Warren Braue Heid was born in Alameda on Jan. 31, 1924 to Evan and Erna Heid. He was raised in Los Gatos and graduated from Los Gatos High School and UC-Berkeley with a degree in architecture.
For a few years during the second World War, Heid served in the U.S. Army Air Corps as a sergeant in the Airborne Signal Corp in India and China. He later worked at his uncle’s firm, Binder and Curtis.
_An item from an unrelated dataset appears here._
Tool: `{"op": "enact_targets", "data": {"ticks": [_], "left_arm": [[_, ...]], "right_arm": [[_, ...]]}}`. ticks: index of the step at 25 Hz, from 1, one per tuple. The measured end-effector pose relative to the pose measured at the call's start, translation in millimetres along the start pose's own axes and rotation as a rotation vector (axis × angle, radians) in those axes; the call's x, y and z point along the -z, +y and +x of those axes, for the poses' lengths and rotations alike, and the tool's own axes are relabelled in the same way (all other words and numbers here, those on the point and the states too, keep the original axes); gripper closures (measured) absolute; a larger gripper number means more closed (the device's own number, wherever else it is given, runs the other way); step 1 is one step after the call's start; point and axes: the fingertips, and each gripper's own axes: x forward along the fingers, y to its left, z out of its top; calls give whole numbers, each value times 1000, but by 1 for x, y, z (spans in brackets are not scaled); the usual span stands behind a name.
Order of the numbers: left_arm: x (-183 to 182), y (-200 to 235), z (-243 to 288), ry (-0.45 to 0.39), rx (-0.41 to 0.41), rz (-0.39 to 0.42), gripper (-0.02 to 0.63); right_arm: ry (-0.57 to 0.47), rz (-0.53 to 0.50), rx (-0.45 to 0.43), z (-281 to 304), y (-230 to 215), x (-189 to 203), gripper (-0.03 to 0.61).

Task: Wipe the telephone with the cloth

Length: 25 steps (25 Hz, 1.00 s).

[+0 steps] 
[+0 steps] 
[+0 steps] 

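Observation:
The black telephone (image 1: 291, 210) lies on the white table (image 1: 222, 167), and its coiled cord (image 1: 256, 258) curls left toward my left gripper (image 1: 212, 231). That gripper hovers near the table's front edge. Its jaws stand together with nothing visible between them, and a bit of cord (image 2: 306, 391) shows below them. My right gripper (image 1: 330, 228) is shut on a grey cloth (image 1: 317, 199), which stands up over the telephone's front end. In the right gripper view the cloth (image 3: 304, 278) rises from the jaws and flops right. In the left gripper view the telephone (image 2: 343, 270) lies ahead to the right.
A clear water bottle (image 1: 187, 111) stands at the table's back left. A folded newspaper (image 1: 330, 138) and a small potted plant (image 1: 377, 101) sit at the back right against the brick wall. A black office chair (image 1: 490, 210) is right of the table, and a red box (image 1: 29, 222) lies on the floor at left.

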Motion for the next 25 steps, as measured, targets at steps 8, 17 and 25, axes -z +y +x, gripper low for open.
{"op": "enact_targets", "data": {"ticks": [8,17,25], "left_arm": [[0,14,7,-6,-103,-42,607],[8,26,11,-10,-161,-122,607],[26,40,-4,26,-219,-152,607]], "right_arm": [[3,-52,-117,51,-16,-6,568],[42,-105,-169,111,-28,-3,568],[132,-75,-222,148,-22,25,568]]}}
Architecture aside, Heid was an avid toy train collector, amassing an impressive collection that dated back to the early 1900s. He was heavily involved in civic groups, either as a member or leader, including the Saratoga Rotary Club, Saratoga Men’s Club, Saratoga Heritage Preservation Commission, Saratoga Historical Foundation, Montalvo Association and the Santa Clara County Planning Commission.
In 1948, Heid married Sheila Stanfield. They had two children. Besides his wife, he is survived by son, Jeff, a landscape architect; daughter, Susan Walsh, a retired schoolteacher; and five grandchildren.
He and Sheila lived in a Tudor-style home on La Paloma Drive. The house originally belonged to Lillian Fontaine, who raised her daughters, actresses Olivia de Havilland and Joan Fontaine. Heid remained friends with de Havilland.
A memorial service for Heid will be held April 7 at 1 p.m. at the Saratoga Federated Church.